Carnival Corporation (CCL)

Interest coverage

Nov 30, 2024 Nov 30, 2023 Nov 30, 2022 Nov 30, 2021 Nov 30, 2020
Earnings before interest and tax (EBIT) US$ in thousands 3,574,000 2,005,000 -4,470,000 -7,921,000 -9,358,000
Interest expense US$ in thousands 61,000 2,066,000 1,609,000 1,601,000 895,000
Interest coverage 58.59 0.97 -2.78 -4.95 -10.46

November 30, 2024 calculation

Interest coverage = EBIT ÷ Interest expense
= $3,574,000K ÷ $61,000K
= 58.59

Based on the provided data on Carnival Corporation's interest coverage ratio, we observe a fluctuating trend over the years:

1. As of November 30, 2020, the interest coverage ratio was -10.46, indicating that Carnival Corporation's earnings were insufficient to cover its interest expenses by a significant margin. This suggests a higher financial risk due to potential difficulties in meeting debt obligations.

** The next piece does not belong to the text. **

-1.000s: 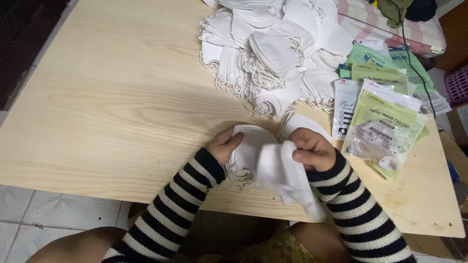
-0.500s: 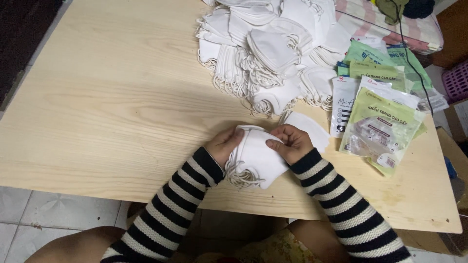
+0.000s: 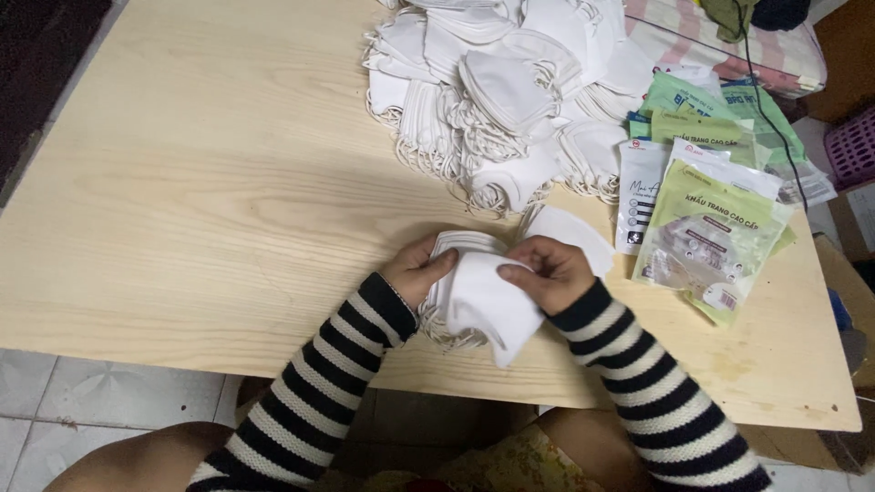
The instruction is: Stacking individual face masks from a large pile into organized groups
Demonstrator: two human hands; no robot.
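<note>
My left hand [image 3: 417, 271] is curled around a small stack of white face masks [image 3: 474, 296] at the near edge of the pale wooden surface [image 3: 200, 200], thumb on top and fingers closed about the stack's left side, so it has a firm hold. My right hand [image 3: 550, 271] meets it from the other side, fingers bent and pinching the top mask of the same stack, thumb and fingertips pressed on the white cloth. The stack lies between my two hands, its lower corner hanging just past the surface's near edge, and thin ear loops bunch out underneath it on the left. Both my sleeves are striped black and white. Just beyond my right hand a single flat white mask [image 3: 570, 235] lies on the surface, partly hidden by my fingers. Farther away, toward the far edge, sits a big loose heap of white masks [image 3: 497, 91], loops tangled along its near side. To the right of that heap and of my right hand lie several flat packets [image 3: 715, 232], green and white, overlapping one another, the nearest one light green with a clear window. Past the surface's far right corner there is a pink striped cushion [image 3: 720, 41] with a dark cable running across it.
</note>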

2. By November 30, 2021, the interest coverage ratio improved slightly to -4.95 but remained in negative territory, signaling continued challenges in generating enough earnings to cover interest payments adequately.

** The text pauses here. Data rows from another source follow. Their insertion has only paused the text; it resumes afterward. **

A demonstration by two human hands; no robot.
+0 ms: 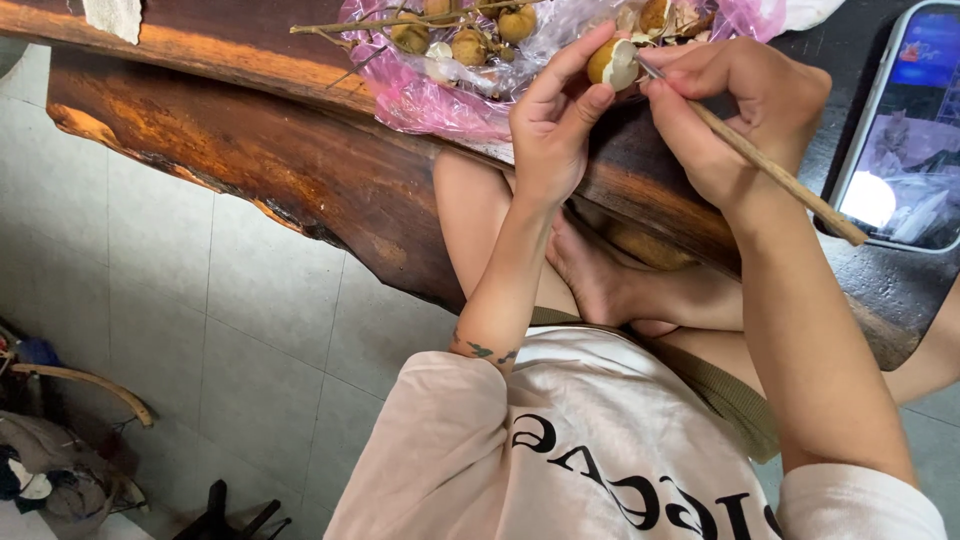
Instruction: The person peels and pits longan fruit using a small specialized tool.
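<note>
The left hand (553,120) pinches a small round fruit (612,63), partly peeled, between thumb and fingers above the table edge. The right hand (735,110) grips a thin wooden stick (770,168), its tip touching the fruit. Behind them a pink plastic bag (420,100) with more fruits lies on a dark wooden slab table (270,150). A phone (905,140) lies at the right. Below is a pale tiled floor (200,300).
</note>
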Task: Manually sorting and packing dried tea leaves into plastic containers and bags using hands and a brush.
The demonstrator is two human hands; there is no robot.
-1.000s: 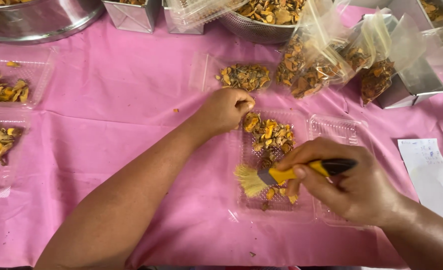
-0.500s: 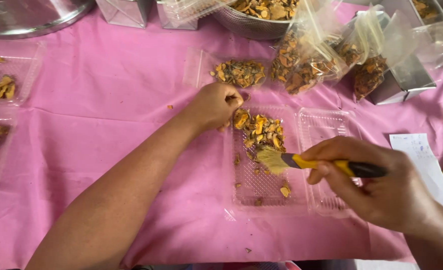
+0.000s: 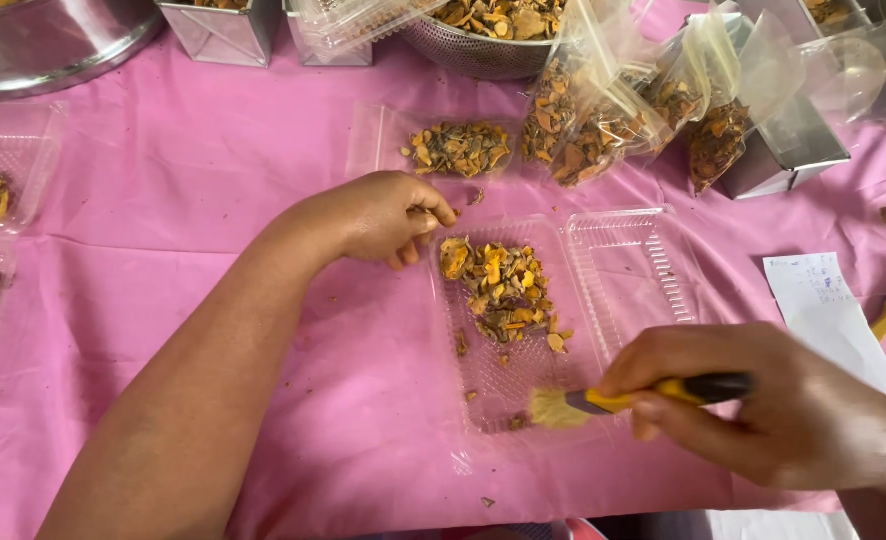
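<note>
Overhead, right hand (image 3: 763, 410) gripping brush (image 3: 623, 398) (yellow-handled), left hand (image 3: 378, 215) steadying clear tray (image 3: 483, 380).

— What covers the table?
— A smooth pink plastic tablecloth (image 3: 163, 200), filling almost the whole frame, lightly creased and strewn with small crumbs.
— And the light?
— Soft and even, with faint glare on the round steel basin (image 3: 33, 45) at upper left.
</note>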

3. The trend continued to improve by November 30, 2022, with the interest coverage ratio increasing to -2.78. Although still negative, this shows some progress in managing interest expenses relative to earnings.

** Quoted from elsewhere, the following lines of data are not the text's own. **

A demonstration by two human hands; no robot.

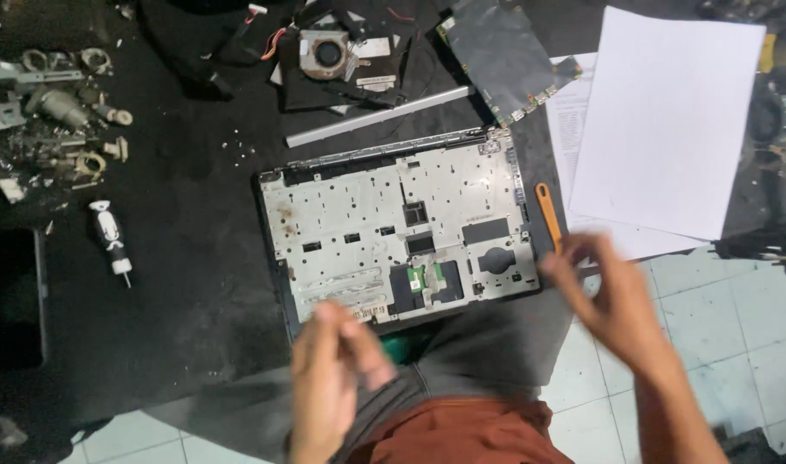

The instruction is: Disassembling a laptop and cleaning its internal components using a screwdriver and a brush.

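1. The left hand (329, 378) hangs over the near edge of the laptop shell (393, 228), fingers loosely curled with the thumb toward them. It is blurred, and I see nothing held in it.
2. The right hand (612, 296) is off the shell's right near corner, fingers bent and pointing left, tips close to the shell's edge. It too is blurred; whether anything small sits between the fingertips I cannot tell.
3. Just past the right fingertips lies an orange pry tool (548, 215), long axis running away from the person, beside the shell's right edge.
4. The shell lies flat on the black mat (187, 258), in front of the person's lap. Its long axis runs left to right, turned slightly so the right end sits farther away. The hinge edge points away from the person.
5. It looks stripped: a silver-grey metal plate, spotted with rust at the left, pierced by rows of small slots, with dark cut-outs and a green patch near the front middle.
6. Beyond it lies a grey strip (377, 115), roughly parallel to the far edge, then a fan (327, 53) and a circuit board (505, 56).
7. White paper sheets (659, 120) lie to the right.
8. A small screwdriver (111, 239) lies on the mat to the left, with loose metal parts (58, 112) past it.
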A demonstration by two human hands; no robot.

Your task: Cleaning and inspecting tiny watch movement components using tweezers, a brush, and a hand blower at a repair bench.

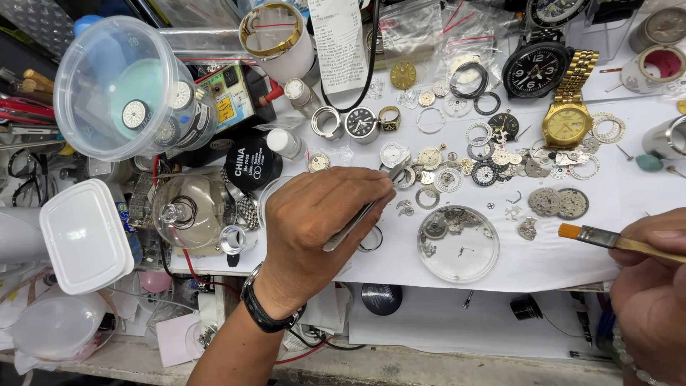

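The left hand [321, 218] grips tweezers [361, 214] over scattered watch parts [457, 168]. The right hand [654, 286] pinches a small brush [607, 239] above the white worktop [607, 193].

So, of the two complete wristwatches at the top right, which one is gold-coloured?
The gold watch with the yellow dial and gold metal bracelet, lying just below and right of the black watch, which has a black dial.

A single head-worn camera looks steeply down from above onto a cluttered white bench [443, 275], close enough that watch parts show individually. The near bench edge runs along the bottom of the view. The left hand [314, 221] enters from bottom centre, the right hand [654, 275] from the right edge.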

4. The significant turnaround occurred by November 30, 2023, when the interest coverage ratio reached 0.97, indicating that Carnival Corporation's earnings were just enough to cover its interest payments. While this is an improvement, it suggests a narrow margin of safety and potential vulnerability to changes in operating performance.

5. The most notable improvement was seen by November 30, 2024, with an interest coverage ratio of 58.59. This substantial increase shows Carnival Corporation's earnings vastly exceeding its interest expenses, reflecting a more financially stable position and lower risk of defaulting on debt obligations.

In conclusion, the analysis reveals a turbulent journey for Carnival Corporation's interest coverage ratio, with initially weak performance gradually strengthening to a robust level in the most recent period. Continued monitoring of this ratio is crucial to assess the company's ability to comfortably meet its interest obligations moving forward.